▶ **WHAT IS EXPECTED**
Nothing but the lines from the start of the records below through the line that has "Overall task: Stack" should appear, each exactly as given.

(TASK DATA Opens)

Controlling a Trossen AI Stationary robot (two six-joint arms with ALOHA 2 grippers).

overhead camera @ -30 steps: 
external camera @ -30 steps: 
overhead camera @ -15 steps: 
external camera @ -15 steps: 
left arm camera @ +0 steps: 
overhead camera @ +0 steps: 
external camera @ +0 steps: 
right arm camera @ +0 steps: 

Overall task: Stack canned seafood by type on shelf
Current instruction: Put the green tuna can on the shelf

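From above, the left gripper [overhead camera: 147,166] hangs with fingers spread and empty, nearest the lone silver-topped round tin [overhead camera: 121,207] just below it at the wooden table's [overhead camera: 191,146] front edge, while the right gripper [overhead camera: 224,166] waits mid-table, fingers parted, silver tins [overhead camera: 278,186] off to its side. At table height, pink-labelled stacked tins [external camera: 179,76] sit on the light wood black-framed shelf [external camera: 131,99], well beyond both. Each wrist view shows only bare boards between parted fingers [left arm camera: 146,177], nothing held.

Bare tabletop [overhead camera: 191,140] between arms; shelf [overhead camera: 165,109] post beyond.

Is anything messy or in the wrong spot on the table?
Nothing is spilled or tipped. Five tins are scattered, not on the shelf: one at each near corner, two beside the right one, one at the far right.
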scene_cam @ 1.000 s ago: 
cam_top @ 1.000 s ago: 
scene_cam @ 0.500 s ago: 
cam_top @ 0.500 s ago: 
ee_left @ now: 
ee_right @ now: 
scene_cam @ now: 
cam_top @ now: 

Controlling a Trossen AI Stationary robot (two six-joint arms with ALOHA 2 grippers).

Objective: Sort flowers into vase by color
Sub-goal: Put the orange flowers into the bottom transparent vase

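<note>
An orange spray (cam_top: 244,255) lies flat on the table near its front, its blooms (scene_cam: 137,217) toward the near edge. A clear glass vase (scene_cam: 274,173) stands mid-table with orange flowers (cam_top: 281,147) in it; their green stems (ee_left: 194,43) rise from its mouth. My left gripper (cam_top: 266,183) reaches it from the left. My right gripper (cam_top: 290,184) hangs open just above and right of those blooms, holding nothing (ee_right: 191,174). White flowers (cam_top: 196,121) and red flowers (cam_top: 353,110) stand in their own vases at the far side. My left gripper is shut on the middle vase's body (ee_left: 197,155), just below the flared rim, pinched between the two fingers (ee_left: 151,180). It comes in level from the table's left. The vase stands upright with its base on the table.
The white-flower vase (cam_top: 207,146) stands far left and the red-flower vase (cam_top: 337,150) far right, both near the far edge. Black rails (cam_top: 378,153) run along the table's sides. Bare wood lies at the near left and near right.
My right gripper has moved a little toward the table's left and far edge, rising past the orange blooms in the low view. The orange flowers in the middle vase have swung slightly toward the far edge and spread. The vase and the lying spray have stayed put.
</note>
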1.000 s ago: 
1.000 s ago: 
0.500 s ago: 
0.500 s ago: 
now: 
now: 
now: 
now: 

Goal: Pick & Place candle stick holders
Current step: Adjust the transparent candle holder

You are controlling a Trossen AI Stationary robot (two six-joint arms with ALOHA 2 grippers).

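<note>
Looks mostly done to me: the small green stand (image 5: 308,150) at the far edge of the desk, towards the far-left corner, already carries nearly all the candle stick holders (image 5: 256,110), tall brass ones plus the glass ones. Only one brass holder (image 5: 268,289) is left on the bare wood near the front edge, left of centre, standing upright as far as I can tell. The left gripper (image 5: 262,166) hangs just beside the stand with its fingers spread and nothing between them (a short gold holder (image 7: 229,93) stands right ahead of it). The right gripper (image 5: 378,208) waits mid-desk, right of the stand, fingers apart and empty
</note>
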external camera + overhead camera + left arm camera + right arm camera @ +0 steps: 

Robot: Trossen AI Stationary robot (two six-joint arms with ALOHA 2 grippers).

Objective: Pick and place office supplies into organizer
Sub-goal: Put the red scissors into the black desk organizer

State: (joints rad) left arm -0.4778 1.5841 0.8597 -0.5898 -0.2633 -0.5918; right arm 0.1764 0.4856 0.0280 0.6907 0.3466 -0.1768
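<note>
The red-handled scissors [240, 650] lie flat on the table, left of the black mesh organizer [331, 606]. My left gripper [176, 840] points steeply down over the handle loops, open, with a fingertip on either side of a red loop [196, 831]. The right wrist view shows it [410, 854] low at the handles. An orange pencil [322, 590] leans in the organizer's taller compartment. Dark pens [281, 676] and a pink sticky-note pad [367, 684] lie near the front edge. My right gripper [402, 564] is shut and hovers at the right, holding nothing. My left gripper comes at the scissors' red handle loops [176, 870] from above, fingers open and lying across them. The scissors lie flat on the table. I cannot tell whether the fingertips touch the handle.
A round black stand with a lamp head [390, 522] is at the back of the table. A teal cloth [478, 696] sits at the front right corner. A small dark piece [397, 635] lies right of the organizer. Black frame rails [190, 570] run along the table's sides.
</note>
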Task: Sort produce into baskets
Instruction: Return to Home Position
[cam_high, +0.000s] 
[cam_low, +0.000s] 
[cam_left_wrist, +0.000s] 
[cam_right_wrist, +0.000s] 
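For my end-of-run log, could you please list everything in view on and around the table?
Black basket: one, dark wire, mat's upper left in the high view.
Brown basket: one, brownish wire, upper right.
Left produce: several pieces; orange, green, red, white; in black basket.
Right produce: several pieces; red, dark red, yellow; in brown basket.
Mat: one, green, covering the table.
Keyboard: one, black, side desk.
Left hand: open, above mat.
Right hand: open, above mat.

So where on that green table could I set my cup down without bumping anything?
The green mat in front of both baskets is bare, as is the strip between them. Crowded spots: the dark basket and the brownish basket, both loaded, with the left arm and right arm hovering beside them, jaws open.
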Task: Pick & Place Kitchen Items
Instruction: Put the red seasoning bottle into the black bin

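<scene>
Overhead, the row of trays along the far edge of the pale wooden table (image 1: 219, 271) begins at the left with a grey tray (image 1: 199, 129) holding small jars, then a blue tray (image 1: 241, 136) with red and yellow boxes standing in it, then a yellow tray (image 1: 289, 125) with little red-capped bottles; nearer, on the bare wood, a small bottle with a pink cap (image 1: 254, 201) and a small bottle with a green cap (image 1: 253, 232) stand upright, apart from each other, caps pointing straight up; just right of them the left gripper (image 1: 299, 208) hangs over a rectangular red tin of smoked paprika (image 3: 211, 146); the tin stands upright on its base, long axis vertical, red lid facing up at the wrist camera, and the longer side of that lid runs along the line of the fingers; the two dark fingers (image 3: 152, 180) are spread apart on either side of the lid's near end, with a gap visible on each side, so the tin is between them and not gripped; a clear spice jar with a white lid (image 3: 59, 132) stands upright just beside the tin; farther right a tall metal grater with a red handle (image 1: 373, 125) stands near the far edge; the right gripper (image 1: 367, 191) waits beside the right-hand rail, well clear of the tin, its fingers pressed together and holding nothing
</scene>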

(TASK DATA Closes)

▶ **TASK OUTPUT**
Controlling a Trossen AI Stationary robot (two six-joint arms with ALOHA 2 grippers).

overhead camera @ -30 steps: 
external camera @ -30 steps: 
overhead camera @ -15 steps: 
external camera @ -15 steps: 
left arm camera @ +0 steps: 
overhead camera @ +0 steps: 
external camera @ +0 steps: 
right arm camera @ +0 steps: 

Overall task: Stack canned seafood by type on shelf

What appears above is the full answer.